Your objective =
Where an image appears in the data, omit it and reproduce the rest exactly.

Task material =
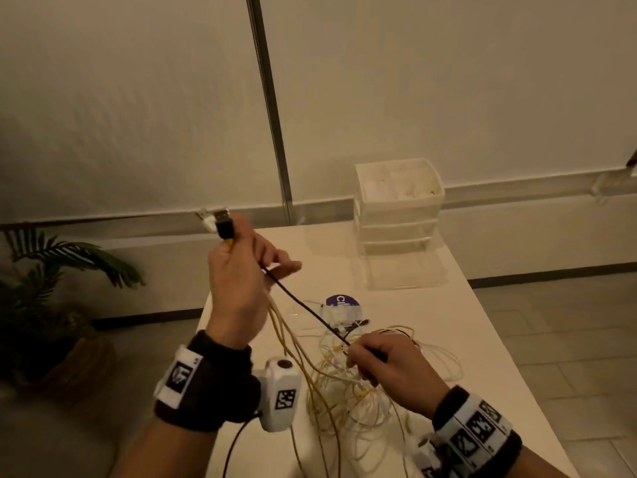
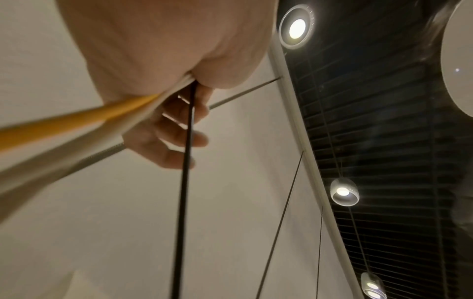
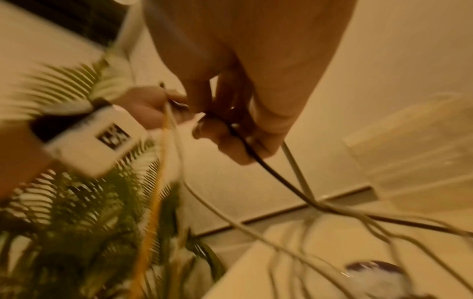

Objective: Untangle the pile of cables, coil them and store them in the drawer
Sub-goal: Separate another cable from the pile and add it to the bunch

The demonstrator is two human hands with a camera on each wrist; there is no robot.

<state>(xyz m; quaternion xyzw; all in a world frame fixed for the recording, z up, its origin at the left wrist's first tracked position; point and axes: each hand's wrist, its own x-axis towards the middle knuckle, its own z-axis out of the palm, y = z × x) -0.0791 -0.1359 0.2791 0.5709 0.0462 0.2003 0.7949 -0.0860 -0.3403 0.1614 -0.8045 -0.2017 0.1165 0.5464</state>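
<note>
Left hand (image 1: 238, 281): gripped plug ends of cables, raised above the pile (image 1: 358, 384).
Right hand (image 1: 386, 363): pinched black cable (image 1: 303, 307) just over the pile.
Drawers (image 1: 400, 215): beyond the pile.

Everything is coming out dim and warm-yellowish here. In the left wrist view three ceiling lights (image 2: 297, 28) are glaring hard against a dark slatted ceiling, and the yellow cable (image 2: 76, 119) up close is smearing out of focus. The right wrist view is blurring badly, maybe motion; the plant (image 3: 76, 222) is streaking. Head view is bending at the edges.
</note>
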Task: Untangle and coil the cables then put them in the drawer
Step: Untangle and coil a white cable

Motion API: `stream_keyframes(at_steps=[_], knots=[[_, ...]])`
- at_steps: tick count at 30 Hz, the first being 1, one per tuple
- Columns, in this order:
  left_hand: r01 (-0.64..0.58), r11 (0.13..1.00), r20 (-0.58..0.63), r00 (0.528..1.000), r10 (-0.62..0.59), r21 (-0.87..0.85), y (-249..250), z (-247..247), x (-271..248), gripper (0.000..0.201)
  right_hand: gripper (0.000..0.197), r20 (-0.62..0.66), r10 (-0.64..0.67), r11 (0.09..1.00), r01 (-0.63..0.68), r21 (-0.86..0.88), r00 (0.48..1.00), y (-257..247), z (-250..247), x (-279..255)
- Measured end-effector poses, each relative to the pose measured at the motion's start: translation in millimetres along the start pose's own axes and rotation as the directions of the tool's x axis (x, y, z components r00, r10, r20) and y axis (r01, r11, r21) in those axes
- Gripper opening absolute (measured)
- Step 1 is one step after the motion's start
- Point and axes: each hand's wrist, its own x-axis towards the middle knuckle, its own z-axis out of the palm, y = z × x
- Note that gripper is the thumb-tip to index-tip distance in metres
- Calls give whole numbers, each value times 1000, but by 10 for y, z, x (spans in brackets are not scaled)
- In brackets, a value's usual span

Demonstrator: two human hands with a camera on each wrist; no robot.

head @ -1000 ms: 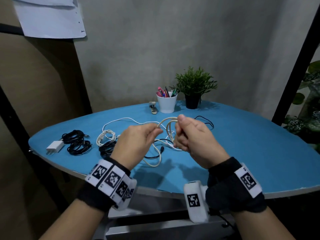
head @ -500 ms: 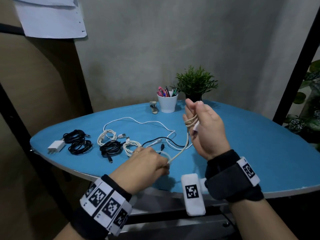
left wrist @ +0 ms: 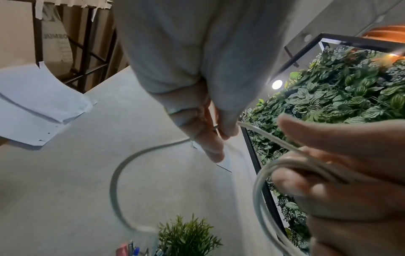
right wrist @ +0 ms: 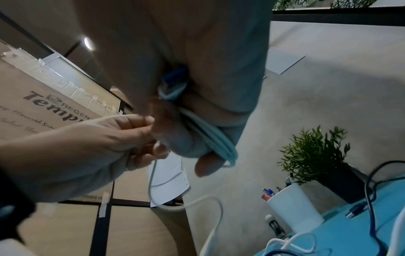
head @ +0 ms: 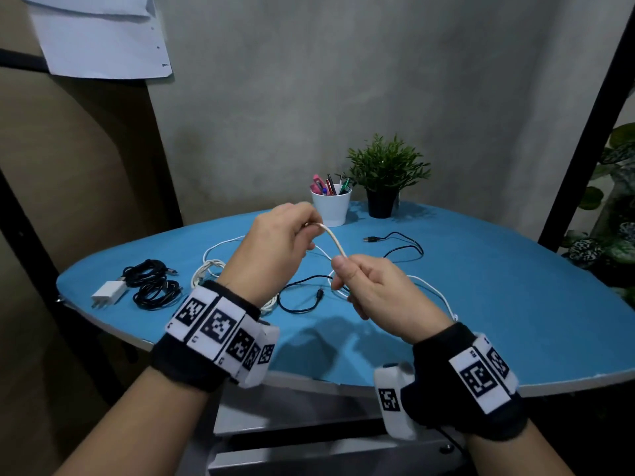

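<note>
Over the blue table (head: 498,304) I hold one white cable (head: 332,242) between both hands. My left hand (head: 305,228) is raised toward the pen cup and pinches the cable's free run (left wrist: 258,129). My right hand (head: 343,269), lower and nearer, grips a small bundle of its loops (right wrist: 219,143) in curled fingers (left wrist: 291,181). The rest of the white cable (head: 434,290) trails onto the table behind the right hand. A loose black cable (head: 402,249) lies uncoiled beyond the hands.
At the table's left lie coiled black cables (head: 151,283), a white charger plug (head: 108,293) and a coiled white cable (head: 206,273). A white pen cup (head: 331,207) and a potted plant (head: 385,173) stand at the back. A grey frame (head: 309,424) sits under the front edge.
My left hand has risen from near the table's front edge up toward the pen cup, drawing the white cable with it. My right hand has dropped lower and closed round the loops.
</note>
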Motion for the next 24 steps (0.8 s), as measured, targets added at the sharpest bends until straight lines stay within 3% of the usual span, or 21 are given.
stream_keyframes(at_steps=[3,6,11,15,17,19,22,24], knots=[[107,992,14,994,-106,-60,-47,58,18,9,40,-28,14,947,-4,320,1000,-46,-9,-8],[202,975,86,977,-194,-92,-92,166,-63,13,39,-101,-9,794,69,604,995,-117,-100,14],[256,956,214,951,-222,-142,-29,363,-234,18,38,-202,0,544,170,822,979,-279,-248,73],[223,961,312,936,-164,-164,105,461,-352,7,32,-212,-3,352,200,915,977,-319,-258,87],[195,969,336,932,-135,-153,157,493,-403,8,27,-259,34,390,226,893,965,-298,-247,97],[158,980,331,937,-110,-121,165,491,-429,10,25,-294,49,487,234,842,955,-246,-227,123],[130,990,365,926,-98,-63,145,444,-460,17,21,-354,17,684,247,686,935,-154,-193,160],[144,989,392,913,-116,-42,129,418,-504,23,19,-393,-52,830,258,494,918,-116,-180,155]])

Result =
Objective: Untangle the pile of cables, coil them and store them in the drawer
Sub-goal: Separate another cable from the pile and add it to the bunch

The demonstrator is two human hands with a camera on each wrist; there is no robot.

<state>(xyz m; quaternion xyzw; all in a world frame fixed for the recording, z up, its origin at the left wrist's first tracked position; point and axes: each hand's wrist, its own x-axis towards the middle knuckle, its own z-axis out of the palm, y = z × x) -0.0791 -0.1359 0.2791 0.5709 0.0462 0.2003 0.7949 -0.0860 -0.3403 0.1614 -0.8045 -0.2017 0.1165 0.5464</state>
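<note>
Left hand (image 1: 238, 281): gripped plug ends of cables, raised above the pile (image 1: 358, 384).
Right hand (image 1: 386, 363): pinched black cable (image 1: 303, 307) just over the pile.
Drawers (image 1: 400, 215): beyond the pile.

Everything is coming out dim and warm-yellowish here. In the left wrist view three ceiling lights (image 2: 297, 28) are glaring hard against a dark slatted ceiling, and the yellow cable (image 2: 76, 119) up close is smearing out of focus. The right wrist view is blurring badly, maybe motion; the plant (image 3: 76, 222) is streaking. Head view is bending at the edges.
</note>
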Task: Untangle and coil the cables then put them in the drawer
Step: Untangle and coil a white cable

Motion API: `stream_keyframes(at_steps=[_], knots=[[_, ...]])`
- at_steps: tick count at 30 Hz, the first being 1, one per tuple
- Columns, in this order:
  left_hand: r01 (-0.64..0.58), r11 (0.13..1.00), r20 (-0.58..0.63), r00 (0.528..1.000), r10 (-0.62..0.59), r21 (-0.87..0.85), y (-249..250), z (-247..247), x (-271..248), gripper (0.000..0.201)
  right_hand: gripper (0.000..0.197), r20 (-0.62..0.66), r10 (-0.64..0.67), r11 (0.09..1.00), r01 (-0.63..0.68), r21 (-0.86..0.88), r00 (0.48..1.00), y (-257..247), z (-250..247), x (-279..255)
- Measured end-effector poses, each relative to the pose measured at the motion's start: translation in millimetres along the start pose's own axes and rotation as the directions of the tool's x axis (x, y, z components r00, r10, r20) and y axis (r01, r11, r21) in those axes
- Gripper opening absolute (measured)
- Step 1 is one step after the motion's start
- Point and axes: each hand's wrist, its own x-axis towards the middle knuckle, its own z-axis out of the palm, y = z × x
- Note that gripper is the thumb-tip to index-tip distance in metres
- Calls give whole numbers, each value times 1000, but by 10 for y, z, x (spans in brackets are not scaled)
- In brackets, a value's usual span

Demonstrator: two human hands with a camera on each wrist; no robot.

head @ -1000 ms: 
head @ -500 ms: 
left wrist @ +0 ms: 
right wrist @ +0 ms: 
head @ +0 ms: 

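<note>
Over the blue table (head: 498,304) I hold one white cable (head: 332,242) between both hands. My left hand (head: 305,228) is raised toward the pen cup and pinches the cable's free run (left wrist: 258,129). My right hand (head: 343,269), lower and nearer, grips a small bundle of its loops (right wrist: 219,143) in curled fingers (left wrist: 291,181). The rest of the white cable (head: 434,290) trails onto the table behind the right hand. A loose black cable (head: 402,249) lies uncoiled beyond the hands.
At the table's left lie coiled black cables (head: 151,283), a white charger plug (head: 108,293) and a coiled white cable (head: 206,273). A white pen cup (head: 331,207) and a potted plant (head: 385,173) stand at the back. A grey frame (head: 309,424) sits under the front edge.
My left hand has risen from near the table's front edge up toward the pen cup, drawing the white cable with it. My right hand has dropped lower and closed round the loops.
</note>
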Motion for the next 24 steps (0.8 s), as measured, targets added at the sharpest bends until straight lines stay within 3% of the usual span, or 21 are given.
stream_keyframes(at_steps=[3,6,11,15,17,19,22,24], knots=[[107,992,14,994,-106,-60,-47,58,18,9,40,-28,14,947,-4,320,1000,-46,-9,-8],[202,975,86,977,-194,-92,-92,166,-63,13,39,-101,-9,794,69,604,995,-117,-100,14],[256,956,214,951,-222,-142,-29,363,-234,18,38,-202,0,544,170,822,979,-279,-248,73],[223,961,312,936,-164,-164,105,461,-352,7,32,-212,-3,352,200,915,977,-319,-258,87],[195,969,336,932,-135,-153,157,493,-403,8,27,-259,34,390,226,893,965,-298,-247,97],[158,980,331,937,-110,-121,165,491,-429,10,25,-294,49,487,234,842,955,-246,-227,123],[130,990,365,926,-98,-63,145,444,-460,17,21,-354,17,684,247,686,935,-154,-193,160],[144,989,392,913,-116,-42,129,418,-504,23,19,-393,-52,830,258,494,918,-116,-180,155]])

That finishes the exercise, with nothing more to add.